Curiosamente, foi no nascimento da psicanálise que surgiu pela primeira vez a importância do que o corpo nos diz. Os primeiros pacientes estudados por Sigmund Freud foram casos de conversão e somatização, como os pacientes histéricos que pararam de andar, ver ou mover um membro devido a uma doença mental que, até então, não podia ser expressa em palavras.

As pessoas começaram a falar sobre suas ansiedades e medos, e não sobre seus sintomas físicos, graças à psicologia.

Tristes e cruéis experimentos com animais mostraram na década de 1970 que, se estressados ​​o suficiente (com um repertório terrível de tortura psicológica), ratos, macacos e bezerros acabariam desenvolvendo úlceras, sangramento digestivo e um vasto repertório de doenças que só poderiam ser têm uma origem psicológica.

Esses experimentos e outras investigações levaram ao conhecimento do que hoje chamamos de "somatização":

É o processo pelo qual desenvolvemos sintomas físicos recorrentes, como dores de cabeça, náuseas e vômitos, fraqueza ou problemas musculares , que parecem não ter uma causa determinada pelos muitos exames que são realizados.

Todos nós somatizamos em algum momento de nossa vida ; o problema é quando isso nos impede de manter nossas vidas diárias.

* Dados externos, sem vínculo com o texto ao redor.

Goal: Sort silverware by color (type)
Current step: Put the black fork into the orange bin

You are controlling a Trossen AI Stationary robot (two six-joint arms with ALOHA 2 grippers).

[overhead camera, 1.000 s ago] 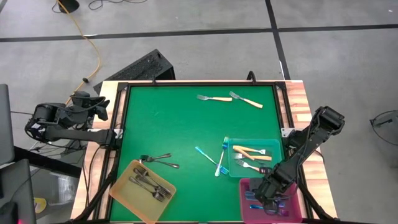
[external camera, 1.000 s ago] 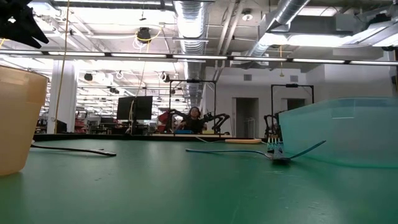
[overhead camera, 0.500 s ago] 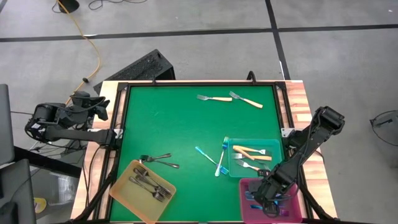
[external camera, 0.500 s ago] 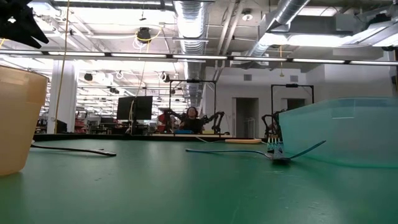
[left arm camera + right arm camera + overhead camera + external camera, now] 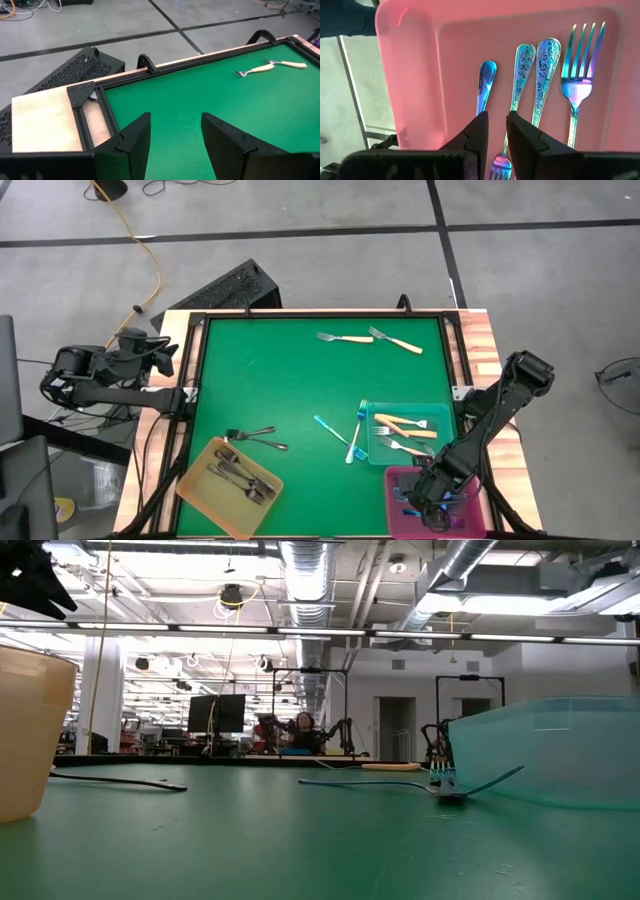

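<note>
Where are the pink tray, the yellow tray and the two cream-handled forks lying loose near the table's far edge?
pink tray (image 5: pixel 410 75): right wrist view, side wall.
yellow tray (image 5: pixel 200 470): high view, rim.
cream-handled forks (image 5: pixel 352 338): high view, handle of one.

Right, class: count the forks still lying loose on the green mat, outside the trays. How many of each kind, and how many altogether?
Cream-handled forks: 2
Dark-grey forks: 2
Blue forks: 2, one leaning on the teal tray
Total: 6
</note>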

Psicossomático não significa "inventado"

Na linguagem comum, estamos acostumados a atribuir três significados possíveis a uma doença classificada como psicossomática :

  1. A doença é puramente mental e, portanto, controlável.
  2. É uma doença inexistente, ou seja, um produto da imaginação da pessoa que a sofre.
  3. O paciente é culpado dos sintomas e de seu próprio sofrimento.

Um bom exemplo é a mudança na definição de termos como fibromialgia. Dizia-se que a dor da fibromialgia era imaginária, que tudo estava na cabeça do paciente . Hoje está amplamente demonstrado que, apesar de não se encontrar uma disfunção orgânica específica no paciente, a fibromialgia e sua dor existem e são altamente incapacitantes.

Outro exemplo interessante é que, atualmente, qualquer unidade hospitalar de tratamento do câncer conta com psiconcologistas entre os membros de sua equipe, pois está comprovado que um bom suporte psicológico melhora tanto a qualidade de vida quanto o prognóstico desses pacientes.

Então nós somatizamos

A forma como expressamos emoções e conflitos é muito diversa, eles podem aparecer:

  • Dor abdominal
  • Problemas respiratórios,
  • Problemas sexuais
  • Patologias neurológicas …

Entre os transtornos totalmente ligados às emoções, destacam-se as doenças dermatológicas e muitas doenças intestinais.

O elo perdido: o sistema imunológico

Pesquisas recentes relacionadas à psiconeuroimunologia sugerem que o sistema imunológico é o elo perdido que preenche a lacuna entre o mental e o físico.

Os impactos emocionais têm uma tradução no corpo por meio de nossos sistemas imunológicos, bem como nos sistemas hormonal e nervoso.

A vulnerabilidade ao estresse tem se mostrado de grande importância. Os mais ousados ​​até postulam que o estresse não é algo inespecífico que vem de fora e que o indivíduo não consegue lidar com seus próprios recursos, mas que existem diferentes tipos de estresse que poderiam ser divididos em vários fatores que afetariam diferentes áreas do cérebro.

Ter uma rede de apoio social e relacionamentos positivos, afetuosos e amorosos com a família, amigos e colegas ajuda a reduzir o estresse.

Que o corpo fala ou tenta falar está se tornando cada vez mais evidente. É necessário desenvolver técnicas que nos permitam traduzir o que ela nos diz por meio de órgãos, funções e vísceras em nossa linguagem médico-social.

Dessa forma, trataremos com sucesso a grande porcentagem de doenças que hoje escapam ao controle do diagnóstico clássico e que reduzem a qualidade de vida de quem as sofre.